Basingstoke College of Technology (BCoT) is a further education college in Basingstoke, Hampshire, United Kingdom. The college is located in the centre of Basingstoke on Worting Road, and consists of three campus buildings: North, South, and STEM. The college is listed as a Centre of Vocational Excellence in certain areas, and was rated as 'Good' by Ofsted in 2016.

Courses
BCoT offers a wide range of vocational courses and qualifications on both a full-time and part-time basis. The courses are broken down into subject areas which include:
 Access to Higher Education
 Animal Management
 Art and Design
 Automotive
 Beauty Therapy and Media Make-Up
 Business
 Childcare
 Computer Science
 Construction
 Counselling
 Education and Training
 Engineering
 English and Maths
 Future Pathways
 Hair and Barbering
 Health and Social Care
 Hospitality and Catering
 Media and Games Design
 Public Services
 Science
 Specialist Provision
 Sport
 Travel and Tourism

Facilities
BCoT is well known for its wide range of industry-standard facilities which includes an in-house restaurant, known as The Restaurant at BCoT. Renovated in July 2012, the Restaurant at BCoT is open to the public and provides students with the chance to learn and gain experience in a professional environment.
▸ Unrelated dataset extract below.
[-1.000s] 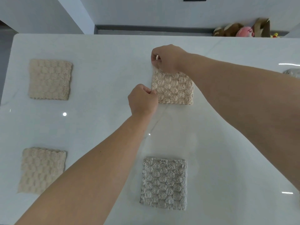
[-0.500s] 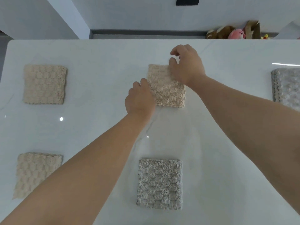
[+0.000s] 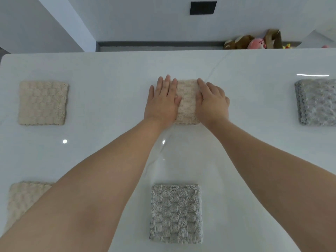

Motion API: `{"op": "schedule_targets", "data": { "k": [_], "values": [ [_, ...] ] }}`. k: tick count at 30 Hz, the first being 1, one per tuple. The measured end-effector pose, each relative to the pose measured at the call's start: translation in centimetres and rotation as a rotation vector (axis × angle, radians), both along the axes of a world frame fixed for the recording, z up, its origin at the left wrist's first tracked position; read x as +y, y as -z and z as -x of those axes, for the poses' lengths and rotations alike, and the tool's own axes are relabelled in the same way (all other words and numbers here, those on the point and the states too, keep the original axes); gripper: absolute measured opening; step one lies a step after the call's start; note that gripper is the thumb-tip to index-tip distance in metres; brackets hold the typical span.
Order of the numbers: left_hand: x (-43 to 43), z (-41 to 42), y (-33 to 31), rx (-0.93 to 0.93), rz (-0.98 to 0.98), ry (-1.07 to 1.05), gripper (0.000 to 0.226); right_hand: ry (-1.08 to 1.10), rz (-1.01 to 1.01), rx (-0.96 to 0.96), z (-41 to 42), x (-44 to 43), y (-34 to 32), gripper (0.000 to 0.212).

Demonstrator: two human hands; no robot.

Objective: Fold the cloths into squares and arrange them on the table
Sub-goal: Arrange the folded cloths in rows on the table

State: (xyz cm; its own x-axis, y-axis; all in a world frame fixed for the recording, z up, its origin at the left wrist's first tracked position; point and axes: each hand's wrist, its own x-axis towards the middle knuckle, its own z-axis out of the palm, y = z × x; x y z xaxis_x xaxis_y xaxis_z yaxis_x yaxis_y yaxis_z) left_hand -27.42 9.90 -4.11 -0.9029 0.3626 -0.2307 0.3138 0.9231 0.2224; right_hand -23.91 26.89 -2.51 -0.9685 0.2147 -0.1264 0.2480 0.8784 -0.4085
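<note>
On glossy white table (image 3: 109,73), flat left hand (image 3: 162,100), right hand (image 3: 211,102), fingers extended, pressing nubbly beige square cloth (image 3: 187,102)

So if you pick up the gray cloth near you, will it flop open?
Probably. The gray cloth looks soft and fluffy, so it would likely sag and unfold. It is probably light too. On the shiny table it might slide easily when pushed.

Bare table (image 3: 112,99) between folded cloths (image 3: 43,102)
</note>
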Motion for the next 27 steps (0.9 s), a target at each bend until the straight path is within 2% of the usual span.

Evolve Salon is BCoT's on-site training salon, which is also open to the public and is run by the Beauty Therapy and Hair and Barbering department. Opened in 2017, the Mike Taylor Barbering College is a training barbers for barbering students which is also open to the public and run in partnership with leading UK barber Mike Taylor.

As well as a restaurant, salon and barbers, the College also has an Animal Discover Centre, air cabin crew training room, onsite professional nursery (which is open to the public), a library, gym, science labs, large automotive workshop, three engineering workshops, lecture theatre and dedicated Art and Design studios.

Students are able to buy hot and cold food from an in-house catering outlet known as Taste @ BCoT who operate a refectory on the South Campus and a cafe on the North Campus.

Support for Students 
Students have access to an onsite professional counsellor, nurse, careers centre and English and Maths support hub, as well as a dedicated personal tutor.